* Your instructions *
Copy out the lines below that hold the word "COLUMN".

#####

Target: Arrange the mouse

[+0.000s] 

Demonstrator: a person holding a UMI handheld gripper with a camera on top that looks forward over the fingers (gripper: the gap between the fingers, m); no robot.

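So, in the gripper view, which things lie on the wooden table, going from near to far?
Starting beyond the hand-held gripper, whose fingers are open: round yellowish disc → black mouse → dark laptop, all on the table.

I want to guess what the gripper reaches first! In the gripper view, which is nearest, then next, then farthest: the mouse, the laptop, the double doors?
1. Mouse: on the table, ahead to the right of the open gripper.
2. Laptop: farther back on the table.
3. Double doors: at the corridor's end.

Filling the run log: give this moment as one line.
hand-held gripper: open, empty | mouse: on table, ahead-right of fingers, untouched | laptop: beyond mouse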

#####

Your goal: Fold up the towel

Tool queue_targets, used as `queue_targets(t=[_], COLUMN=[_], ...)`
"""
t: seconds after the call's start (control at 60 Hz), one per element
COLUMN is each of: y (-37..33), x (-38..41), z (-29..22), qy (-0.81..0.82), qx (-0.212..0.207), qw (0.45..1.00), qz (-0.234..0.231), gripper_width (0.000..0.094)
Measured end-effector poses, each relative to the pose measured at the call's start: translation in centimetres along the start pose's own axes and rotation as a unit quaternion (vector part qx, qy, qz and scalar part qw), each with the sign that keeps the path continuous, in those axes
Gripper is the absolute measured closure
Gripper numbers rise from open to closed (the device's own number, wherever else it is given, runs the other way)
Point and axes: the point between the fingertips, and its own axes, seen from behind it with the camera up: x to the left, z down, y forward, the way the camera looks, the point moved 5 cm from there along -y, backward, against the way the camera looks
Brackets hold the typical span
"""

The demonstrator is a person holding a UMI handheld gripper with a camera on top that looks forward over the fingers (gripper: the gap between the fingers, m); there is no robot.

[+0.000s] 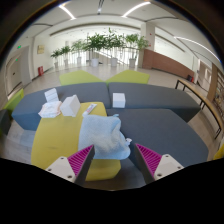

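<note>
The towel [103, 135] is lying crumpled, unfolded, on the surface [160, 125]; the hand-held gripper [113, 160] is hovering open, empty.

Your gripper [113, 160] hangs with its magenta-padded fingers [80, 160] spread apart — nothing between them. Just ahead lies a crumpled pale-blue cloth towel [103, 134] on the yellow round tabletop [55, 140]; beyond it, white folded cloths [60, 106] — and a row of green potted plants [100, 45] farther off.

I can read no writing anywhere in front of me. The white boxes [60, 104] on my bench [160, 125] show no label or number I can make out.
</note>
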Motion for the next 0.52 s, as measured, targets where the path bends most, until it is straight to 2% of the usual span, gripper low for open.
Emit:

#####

* Exercise solution *
Tool queue_targets, used as `queue_targets(t=[_], COLUMN=[_], ...)`
COLUMN is each of: y (-37..33), x (-38..41), z (-29..22), qy (-0.81..0.82), qx (-0.212..0.207), qw (0.45..1.00), qz (-0.234..0.231), gripper_width (0.000..0.094)

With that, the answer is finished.